PROBLEM DETAILS:
A single number is required: how many lines of the listing below include the word "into".

GIVEN RECORDS:
== Segment start ==

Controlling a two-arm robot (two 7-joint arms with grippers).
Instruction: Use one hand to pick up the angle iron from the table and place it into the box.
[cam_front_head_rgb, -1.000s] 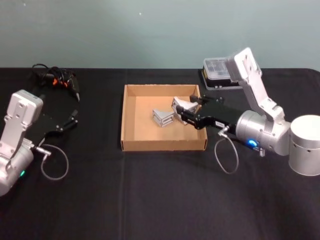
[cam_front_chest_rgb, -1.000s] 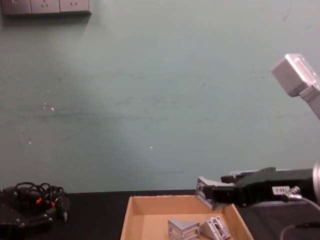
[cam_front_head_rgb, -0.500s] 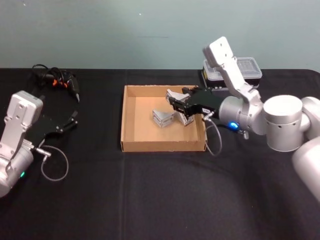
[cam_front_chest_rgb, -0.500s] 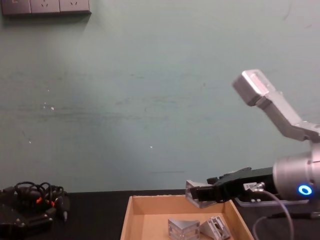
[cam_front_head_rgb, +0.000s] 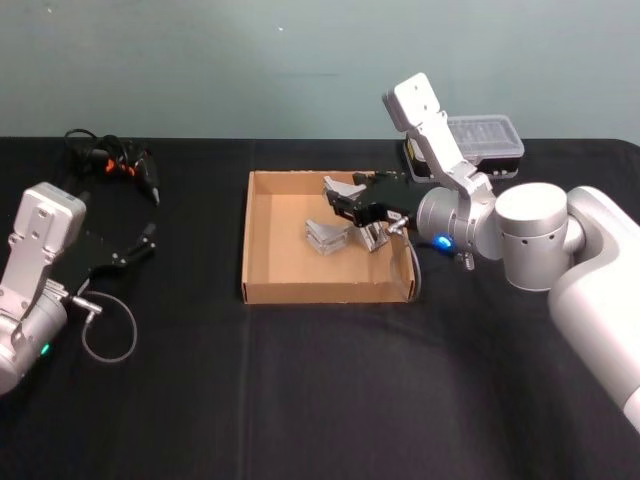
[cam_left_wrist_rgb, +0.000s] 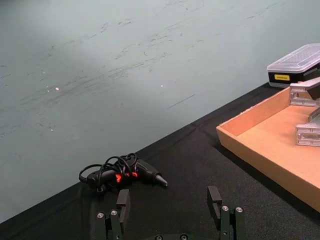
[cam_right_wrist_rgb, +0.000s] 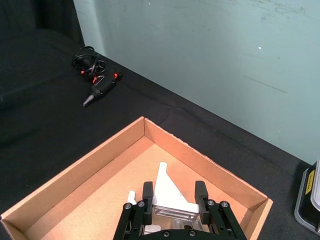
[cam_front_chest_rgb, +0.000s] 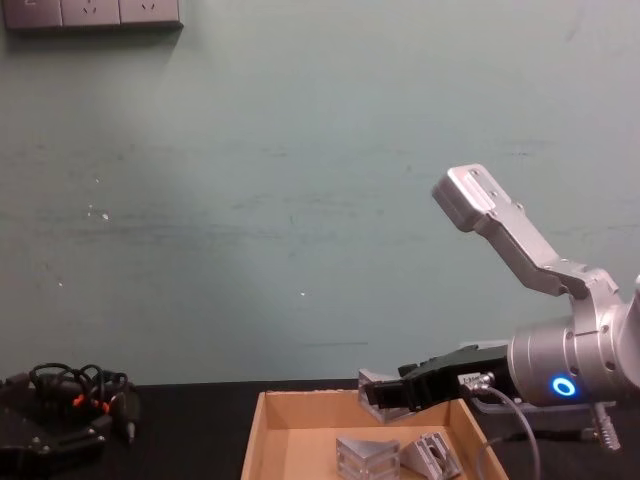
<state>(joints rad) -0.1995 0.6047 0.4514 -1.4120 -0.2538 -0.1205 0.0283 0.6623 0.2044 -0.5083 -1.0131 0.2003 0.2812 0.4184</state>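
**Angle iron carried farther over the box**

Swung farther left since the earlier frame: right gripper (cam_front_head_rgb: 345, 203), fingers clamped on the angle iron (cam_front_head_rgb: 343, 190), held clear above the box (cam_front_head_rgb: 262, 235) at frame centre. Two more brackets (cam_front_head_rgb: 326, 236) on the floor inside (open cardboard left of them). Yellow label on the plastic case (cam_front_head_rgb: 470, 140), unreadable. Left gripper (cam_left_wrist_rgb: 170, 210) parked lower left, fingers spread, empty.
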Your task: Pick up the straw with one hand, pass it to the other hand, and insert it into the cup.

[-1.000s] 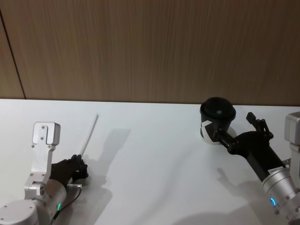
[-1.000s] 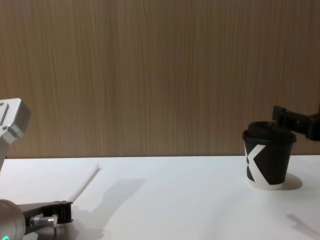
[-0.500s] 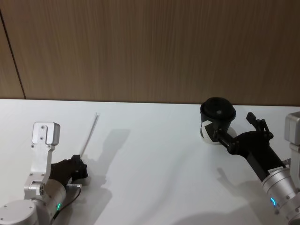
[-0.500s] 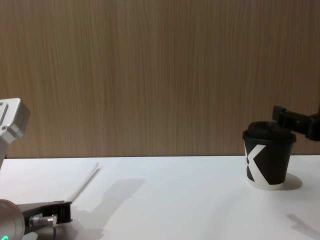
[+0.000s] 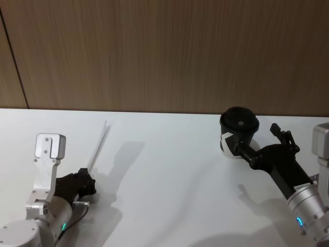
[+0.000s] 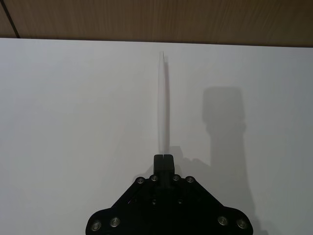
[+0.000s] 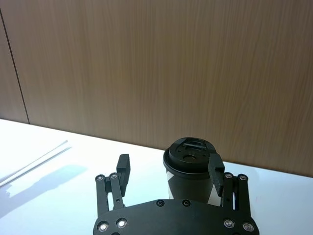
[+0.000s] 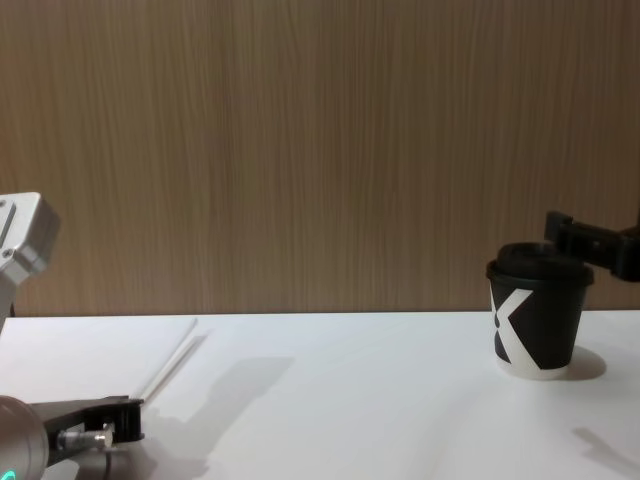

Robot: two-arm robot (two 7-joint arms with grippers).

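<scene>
A smooth white tabletop [image 5: 169, 175] runs back to a wood-grain wall panel [image 5: 164, 51]. Nothing stands between your two arms except their own shadows.

Your left gripper [image 6: 164, 160], black with a silver cylindrical wrist, sits low at the near left of the table. Its fingers are pinched together on the near end of the long, thin, straight white straw [image 6: 162, 103], which points away toward the wall.

At the far right stands the small black paper cup [image 5: 236, 133], with a domed lid, a white X mark and a white bottom rim. Your right gripper [image 7: 168, 169], slim and black, is spread wide with the cup between its flat fingers. You cannot tell whether they touch it.

The chest view shows the X side-on and a right finger level with the lid. The right wrist view looks onto the lid's moulded top, with the straw far off to one side.
</scene>
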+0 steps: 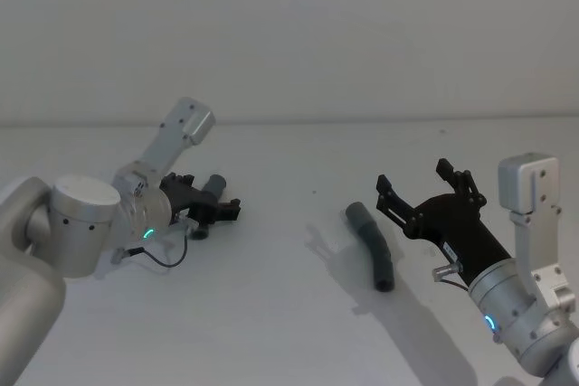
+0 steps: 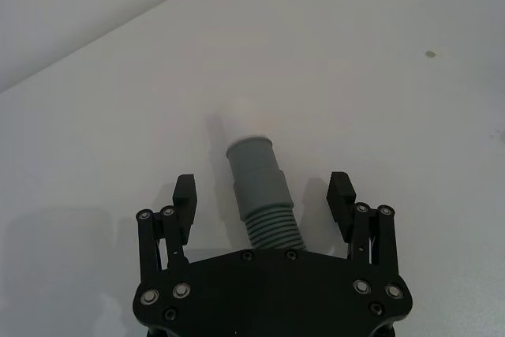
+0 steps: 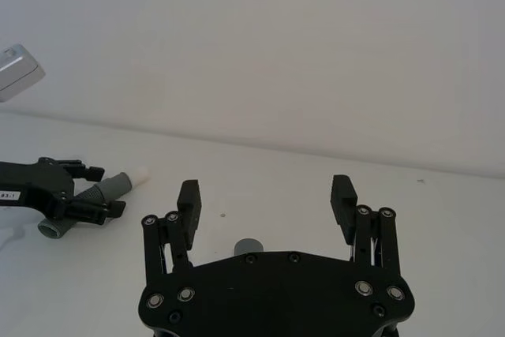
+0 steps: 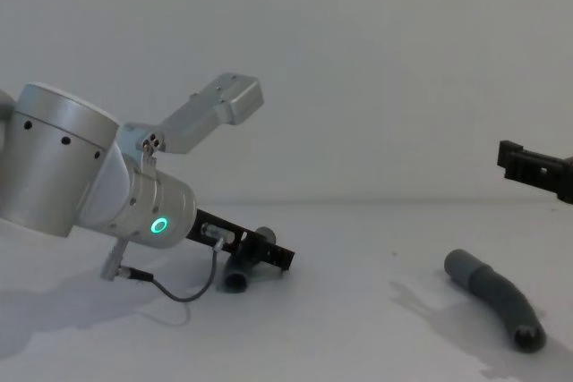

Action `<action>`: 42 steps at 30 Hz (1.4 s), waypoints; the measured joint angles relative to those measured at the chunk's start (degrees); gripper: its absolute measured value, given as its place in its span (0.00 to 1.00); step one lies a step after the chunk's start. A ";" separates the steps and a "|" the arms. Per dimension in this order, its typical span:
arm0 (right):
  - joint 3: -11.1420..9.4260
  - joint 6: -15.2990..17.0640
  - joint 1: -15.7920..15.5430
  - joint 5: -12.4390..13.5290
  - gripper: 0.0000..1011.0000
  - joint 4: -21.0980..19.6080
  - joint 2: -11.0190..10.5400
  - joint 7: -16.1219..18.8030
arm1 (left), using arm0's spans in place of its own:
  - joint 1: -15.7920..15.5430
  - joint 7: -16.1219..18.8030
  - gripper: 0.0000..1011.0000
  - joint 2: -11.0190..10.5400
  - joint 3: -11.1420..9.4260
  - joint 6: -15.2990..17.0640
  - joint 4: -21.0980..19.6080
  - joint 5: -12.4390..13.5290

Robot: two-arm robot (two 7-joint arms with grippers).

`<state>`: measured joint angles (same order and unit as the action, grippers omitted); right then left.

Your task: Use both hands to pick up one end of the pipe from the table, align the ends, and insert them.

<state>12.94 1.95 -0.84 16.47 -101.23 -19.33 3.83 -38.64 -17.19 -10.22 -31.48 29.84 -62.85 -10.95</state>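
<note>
The short grey pipe piece (image 2: 258,189), ribbed with a stepped collar and a pale tip, lies on the white table (image 1: 271,314) at the left. My left gripper (image 2: 263,195) is low over it and open, a finger on each side with a gap to the tube. In the head view that left gripper (image 1: 215,201) covers most of the short piece (image 1: 215,184). The longer bent pipe piece (image 1: 371,243) lies right of centre. My right gripper (image 1: 412,176) hovers open just right of its far end. One round end (image 3: 251,245) peeks out under the right gripper's palm.
The left arm's body with its green glowing ring (image 4: 160,225) and a thin cable (image 4: 170,291) lies low over the table's left side. The right arm (image 1: 529,305) fills the lower right corner. Bare table separates the two pipe pieces.
</note>
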 joint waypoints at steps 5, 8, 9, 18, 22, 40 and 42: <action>0.00 0.00 0.00 0.00 0.99 0.00 0.00 0.00 | 0.01 -0.02 0.99 0.02 0.00 0.03 0.04 0.03; 0.00 0.00 0.00 0.00 0.99 0.00 0.00 0.00 | 0.02 -0.03 0.99 0.04 0.00 0.05 0.06 0.05; 0.00 0.00 0.00 0.00 0.99 0.00 0.00 0.00 | 0.02 -0.03 0.99 0.05 0.00 0.05 0.06 0.05; 0.00 0.00 0.00 0.00 0.99 0.00 0.00 0.00 | 0.05 -0.03 0.99 0.09 -0.02 0.07 0.09 0.06; 0.00 0.00 0.00 0.00 0.99 0.00 0.00 0.00 | 0.07 -0.03 0.99 0.09 -0.03 0.09 0.10 0.06; -0.21 5.17 1.27 0.25 0.99 -0.18 -0.24 0.31 | 0.07 -0.03 0.99 0.10 -0.09 0.15 0.15 0.06; -0.28 7.36 1.76 0.48 0.99 -0.46 -0.27 0.24 | 0.07 -0.03 0.99 0.11 -0.09 0.16 0.15 0.06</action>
<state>12.66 9.31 0.92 16.94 -101.69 -19.60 4.07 -38.58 -17.22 -10.12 -31.57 30.00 -62.70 -10.89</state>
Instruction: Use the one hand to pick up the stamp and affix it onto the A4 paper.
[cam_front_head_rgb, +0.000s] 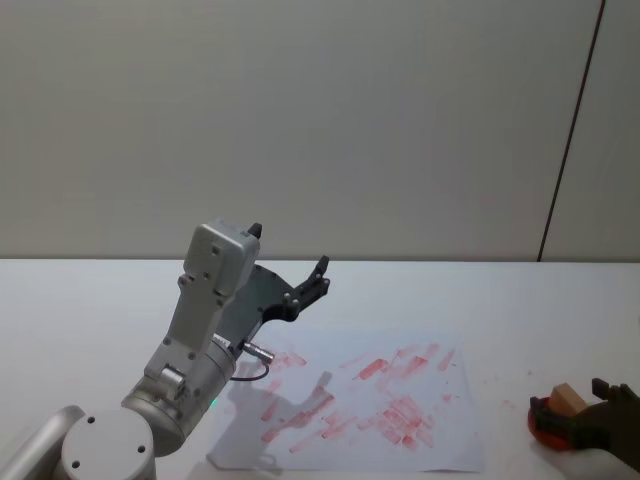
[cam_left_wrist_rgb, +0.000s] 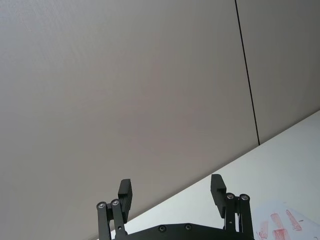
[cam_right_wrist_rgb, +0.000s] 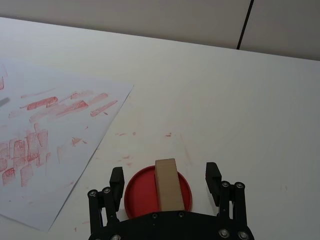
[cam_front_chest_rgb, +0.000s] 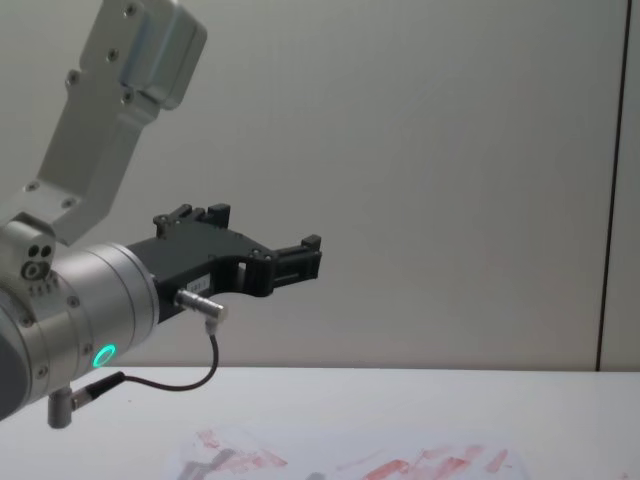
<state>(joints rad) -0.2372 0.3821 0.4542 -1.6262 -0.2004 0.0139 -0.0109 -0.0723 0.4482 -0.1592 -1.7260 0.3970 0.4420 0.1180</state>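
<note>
White counter (cam_front_head_rgb: 80, 300) carries everything. A4 paper (cam_front_head_rgb: 345, 395) lies flat on it, covered in red and pink ink marks. It is off to the left of your right end effector and not touching it.

Your left end effector (cam_left_wrist_rgb: 171, 190) is well to the left of the right one and much higher, raised clear of the counter and aimed at the wall. Its fingers are spread wide with nothing between them. Green ring lit on its wrist, black cable looping under. That arm is idle.

Your right end effector (cam_right_wrist_rgb: 165, 174) sits low over the counter's right side, fingers (cam_right_wrist_rgb: 212, 175) parted, gripping nothing. A round red ink pad (cam_right_wrist_rgb: 137, 195) lies on the counter directly under it, spanning the space between the two fingers.

The stamp (cam_right_wrist_rgb: 167, 187), a tan wood block, stands on that pad, centred between the fingers. There is a gap on either side, so no contact that you can see. In the head view it pokes up just in front of the black fingers. Small red specks dot the counter between pad and paper.
</note>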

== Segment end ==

WORKED SOLUTION:
2